Another trend on which there is agreement relates to technology which will continue to advance but big tech companies, already under fire for their unregulated practices, will face more critical scrutiny. The Economist ‘World Ahead 2022’ report calls it a Techlash. The WEF report’s survey finds “technological risks— such as “digital inequality” and “cybersecurity failure”— to be critical short and medium-term threats to the world.” Eurasia Group’s report points to a different dimension. Calling it a ‘technopolar world’ it asserts that “today states are facing a new form of competition from technology companies” which “exercise a form of sovereignty over an entirely new dimension of geopolitics: digital space.” And weak governance in this digital space will have deleterious consequences on society. Even so the digital world that now rules our lives will continue to influence the way people work, communicate, entertain themselves and shop.

The geopolitical trend or risk that will continue to dominate this year is the ongoing competition between the US and China.

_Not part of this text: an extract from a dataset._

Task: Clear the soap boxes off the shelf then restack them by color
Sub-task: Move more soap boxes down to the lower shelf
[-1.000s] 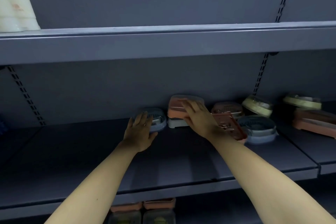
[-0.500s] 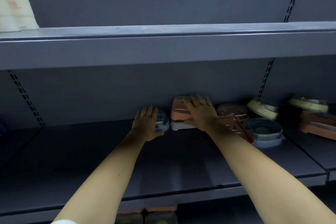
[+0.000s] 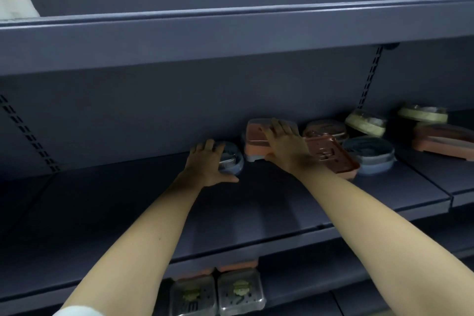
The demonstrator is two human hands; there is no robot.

Despite engagement late last year between leaders of the two countries there has been no significant easing of tensions between the global powers. Their confrontation may take a more perilous turn especially over Taiwan. Only last week the Chinese Ambassador in the US in an interview with NPR warned that the two countries could get into a military conflict over Taiwan. Nevertheless, assessments vary about the course of their relations in 2022. US-China relations won’t reach crisis levels this year is the forecast of the Eurasia Group. Others are less sanguine especially as the risk of miscalculation looms large in the standoff in the South China sea.
Tensions between the West and Russia over Ukraine also figure in several forecasts. The Washington-based Atlantic Council places at relatively high risk the probability of Russian escalation in response to “US betrayal on NATO expansion.” The Eurasia report describes relations between the US and Russia as being on “a knife-edge” with the possibility of an international crisis being precipitated.
The picture that emerges for the year ahead is one of rising political and economic pressures and geopolitical tensions that will continue to keep the world in an unsettled and unstable state. With countries struggling to deal with the economic fallout of the pandemic, supply chain disruptions and inflation, publics across the world will expect their leaders to effectively manage these problems. The outlook then for 2022 remains troubled especially with international cooperation remaining elusive.